Geoscience Australia previously used basin-scale 3D geological modelling in a study of the Bremer Basin, located on the southern margin of Australia (Bradshaw 2005). However for this study the model was produced at the end of the project to allow 3D visualisation of key interpretations and datasets. In the Capel and Faust basins study, the 3D visualisation environment was proactively used during the analytical workflow, as a workspace for data integration and testing of geological interpretations. This integrated 3D methodology is increasingly being used for petroleum prospectivity assessment at a basin scale.
The Capel and Faust 3D geological model is composed of two fundamental components: horizon surfaces and fault surfaces. A number of horizon surfaces, based on 2D seismic interpretation, define key depositional and erosional events in the evolution of the basins (Colwell et al 2010). These surfaces bound major sedimentary units, which may source, host or trap petroleum accumulations. Seven key horizon surfaces were selected for the 3D geological model. Ages were assigned to most of the horizons by inference from major regional tectonic events (Colwell et al 2010). Fault surfaces represent fractures formed largely through tectonic movements that cut through the basin sediments or form basin margins. Faults may also facilitate the trapping, migration and leakage of hydrocarbons potentially generated within the basin (figure 3). Two fault types were interpreted in the seismic datasets: major basin-bounding or basement offsetting faults, and minor intra-basin faults.

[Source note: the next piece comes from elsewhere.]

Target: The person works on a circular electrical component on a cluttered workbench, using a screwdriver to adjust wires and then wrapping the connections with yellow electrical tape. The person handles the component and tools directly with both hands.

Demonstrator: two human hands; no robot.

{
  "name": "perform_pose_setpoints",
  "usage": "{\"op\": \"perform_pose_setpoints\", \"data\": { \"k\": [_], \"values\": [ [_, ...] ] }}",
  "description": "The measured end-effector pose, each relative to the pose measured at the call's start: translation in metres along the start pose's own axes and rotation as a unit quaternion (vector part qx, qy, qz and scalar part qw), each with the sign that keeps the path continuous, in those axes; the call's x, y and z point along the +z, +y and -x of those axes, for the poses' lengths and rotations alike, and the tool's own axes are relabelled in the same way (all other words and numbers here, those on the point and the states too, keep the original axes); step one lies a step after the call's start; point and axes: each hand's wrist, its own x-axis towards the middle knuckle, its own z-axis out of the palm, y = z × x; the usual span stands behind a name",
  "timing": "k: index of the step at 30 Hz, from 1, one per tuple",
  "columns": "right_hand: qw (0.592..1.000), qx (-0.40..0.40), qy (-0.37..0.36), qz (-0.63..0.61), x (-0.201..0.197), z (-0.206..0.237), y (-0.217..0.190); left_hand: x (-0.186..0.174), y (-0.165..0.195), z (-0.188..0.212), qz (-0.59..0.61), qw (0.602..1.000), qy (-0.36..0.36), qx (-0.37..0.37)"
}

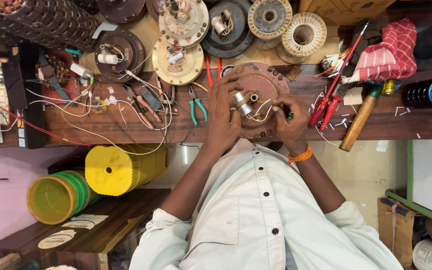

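Note:
A brown round fan motor disc (263,82) lies on the wooden bench (126,127) in front of me. My left hand (222,111) rests on its left side, fingers closed around a small silver cylinder (242,106) near the hub. My right hand (291,119), with an orange thread band at the wrist, sits on the disc's lower right. It pinches thin yellow and white wires (262,111) that run from the cylinder. A small dark tool tip shows between its fingers.
Green-handled pliers (197,107), red-handled pliers (210,70), red screwdrivers (326,105) and a wooden-handled hammer (358,120) lie around the disc. Other motor discs (177,60) and wire spools (303,35) crowd the back. A red checked cloth (391,52) lies right, yellow spools (121,167) below left.

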Motion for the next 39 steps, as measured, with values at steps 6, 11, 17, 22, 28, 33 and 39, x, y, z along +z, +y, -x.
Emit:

The seismic data was the primary dataset used for model building, but the comparatively wide spacing of the seismic lines required integration of other datasets to enable 3D surfaces to be generated (figure 1). Interpreted trends in gravity, magnetics and bathymetry datasets, which have a three kilometre line spacing in some areas, assisted in filling in the gaps in seismic coverage. The bathymetry data indicated many of the basin edges, particularly where fault movement is ongoing and has influenced the seafloor morphology. The gravity and magnetic data highlighted the location of basins and how they trend between seismic lines (figure 2). Areas of steep gradients in the gravity and magnetic data (Hackney 2010, Petkovic 2010, Petkovic et al 2011) were extracted as 'worms' and by upward continuation to highlight significant subsurface structures, their continuity and the regional structural trends. Maximising information extracted from the available datasets in this way, and their integration in 3D, allowed a robust geological model to be built.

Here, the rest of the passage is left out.